Pat Humphries is another peaceful, loving, and sometimes angry advocate for peace, justice and wisdom. She has written some incredible songs including the one below which I have included with her very warm permission. There are many recordings of this online by Pat and others. Dan Heidt performs a lovely rendition at this link: https://www. youtubecom/watch?v=wCcQPDQfOL8.
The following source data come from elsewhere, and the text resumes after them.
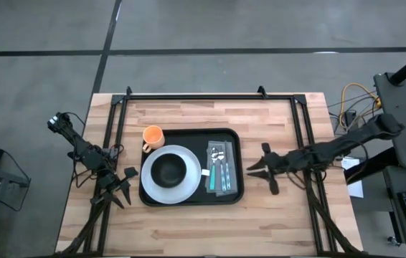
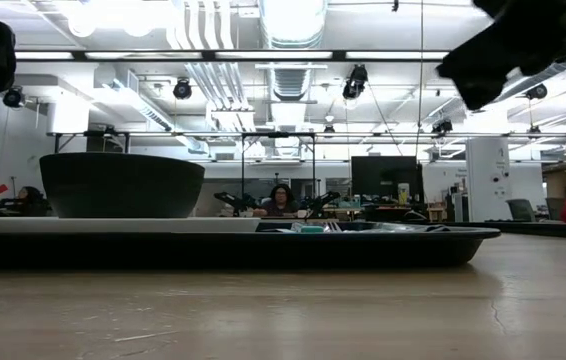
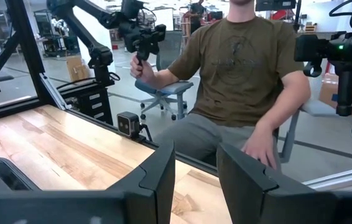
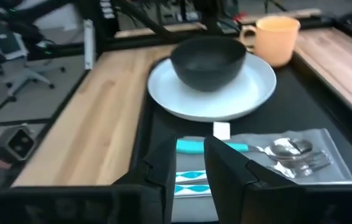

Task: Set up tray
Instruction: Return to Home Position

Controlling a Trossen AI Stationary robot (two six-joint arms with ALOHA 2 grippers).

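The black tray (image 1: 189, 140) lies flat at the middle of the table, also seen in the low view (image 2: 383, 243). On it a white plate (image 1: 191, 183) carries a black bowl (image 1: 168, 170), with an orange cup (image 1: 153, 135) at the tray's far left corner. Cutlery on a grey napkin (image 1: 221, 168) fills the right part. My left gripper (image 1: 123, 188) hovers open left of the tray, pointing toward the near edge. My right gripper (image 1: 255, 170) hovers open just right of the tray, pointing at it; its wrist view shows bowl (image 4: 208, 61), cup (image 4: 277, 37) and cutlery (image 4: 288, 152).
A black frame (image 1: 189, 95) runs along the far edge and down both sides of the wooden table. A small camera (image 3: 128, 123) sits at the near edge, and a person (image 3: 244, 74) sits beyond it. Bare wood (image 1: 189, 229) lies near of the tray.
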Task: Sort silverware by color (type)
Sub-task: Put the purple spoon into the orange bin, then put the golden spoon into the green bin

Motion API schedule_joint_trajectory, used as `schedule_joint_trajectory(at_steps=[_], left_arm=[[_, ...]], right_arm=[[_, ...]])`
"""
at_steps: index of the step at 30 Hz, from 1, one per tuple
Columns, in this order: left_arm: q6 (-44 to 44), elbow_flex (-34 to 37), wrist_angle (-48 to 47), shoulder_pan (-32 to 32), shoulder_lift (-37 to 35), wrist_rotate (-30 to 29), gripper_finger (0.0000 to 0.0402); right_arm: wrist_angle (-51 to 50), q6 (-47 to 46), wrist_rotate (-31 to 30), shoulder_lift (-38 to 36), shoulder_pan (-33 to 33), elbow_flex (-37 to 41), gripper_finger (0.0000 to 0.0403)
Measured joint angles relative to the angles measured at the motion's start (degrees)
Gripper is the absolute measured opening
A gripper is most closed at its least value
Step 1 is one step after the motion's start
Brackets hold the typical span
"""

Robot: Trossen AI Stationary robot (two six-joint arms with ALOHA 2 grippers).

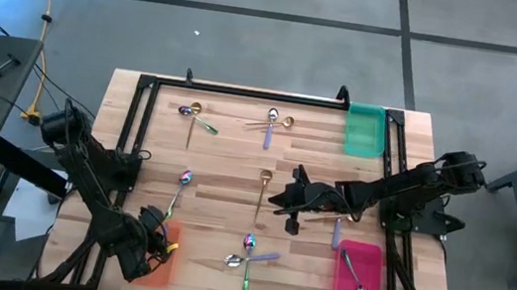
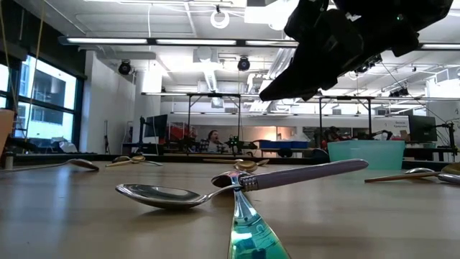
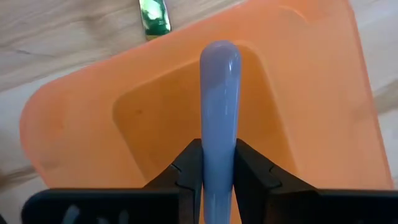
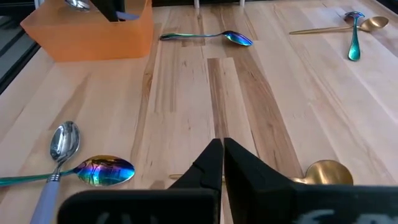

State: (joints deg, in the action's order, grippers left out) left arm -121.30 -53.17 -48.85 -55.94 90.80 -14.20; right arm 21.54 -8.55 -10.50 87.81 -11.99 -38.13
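Lavender-handled spoon (image 3: 219, 112) clamped in left pincer (image 3: 217, 168) over orange tray (image 3: 298, 93)

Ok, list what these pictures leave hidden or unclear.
- Left hand, left wrist view: shut on a lilac handle over the orange tray; its bowl is cut off by the edge.
- High view: left arm hides that tray's contents.
- Pink tray, high view: spoon colour inside too small to tell.
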Motion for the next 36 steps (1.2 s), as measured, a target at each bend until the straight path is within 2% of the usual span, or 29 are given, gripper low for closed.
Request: schedule_joint_trajectory(at_steps=[6,12,17,23,25,28,31,34,36], left_arm=[[3.5,0.0,0.3,0.0,-1.1,1.0,0.0130],[12.6,0.0,0.2,0.1,-6.3,0.5,0.0145],[25.8,-0.1,-1.4,2.6,-12.4,-9.0,0.0106],[52.0,-0.1,0.0,11.6,-17.2,-15.2,0.0020],[61.5,0.1,2.2,15.3,-18.2,-16.3,0.0005],[75.3,3.6,13.3,21.6,-20.6,-14.3,0.0005],[86.7,10.4,30.6,28.3,-22.6,-6.6,0.0001],[93.6,17.2,46.7,34.8,-23.3,1.5,0.0000],[96.4,21.2,53.5,38.8,-23.2,5.1,0.0000]], right_arm=[[-0.4,-0.1,0.0,0.0,0.0,0.0,0.0000],[-0.7,-0.3,0.0,0.0,0.0,0.0,0.0000],[-0.8,-0.8,0.0,0.0,0.0,0.0,0.0000],[-2.5,-2.6,-1.8,0.0,0.0,0.0,0.0000],[-3.3,-3.5,-3.0,0.0,0.3,0.0,0.0000],[-3.3,-4.8,-3.2,0.0,1.7,0.0,0.0000],[-3.2,-5.1,-3.3,0.0,3.7,0.0,0.0000],[-2.8,-5.1,-3.2,0.0,6.9,0.0,0.0000],[-2.8,-5.6,-2.4,0.0,9.3,0.0,0.0000]])
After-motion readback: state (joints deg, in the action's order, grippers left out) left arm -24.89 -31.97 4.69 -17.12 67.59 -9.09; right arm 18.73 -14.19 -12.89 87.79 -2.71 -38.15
Swimming to the Other Side, by Pat Humphries:
We are living ‘neath the great Big Dipper
We are washed by the very same rain
We are swimming in the stream together
Some in power and some in pain
We can worship this ground we walk on
Cherishing the beings that we live beside
Loving spirits will live forever
We’re all swimming to the other side
I am alone and I am searching
Hungering for answers in my time
I am balanced at the brink of wisdom
I’m impatient to receive a sign
I move forward with my senses open
Imperfection it be my crime
In humility I will listen
We’re all swimming to the other side
On this journey through thoughts and feelings
Binding intuition my head, my heart
I am gathering the tools together
I’m preparing to do my part
All of those who have come before me
Band together to be my guide
Loving lessons that I will follow
We’re all swimming to the other side
When we get there we’ll discover
All of the gifts we’ve been given to share
Have been with us since life’s beginning and
We never noticed they were there
We can balance at the brink of wisdom
Never recognizing that we’ve arrived
Loving spirits will live forever
We’re all swimming to the other side.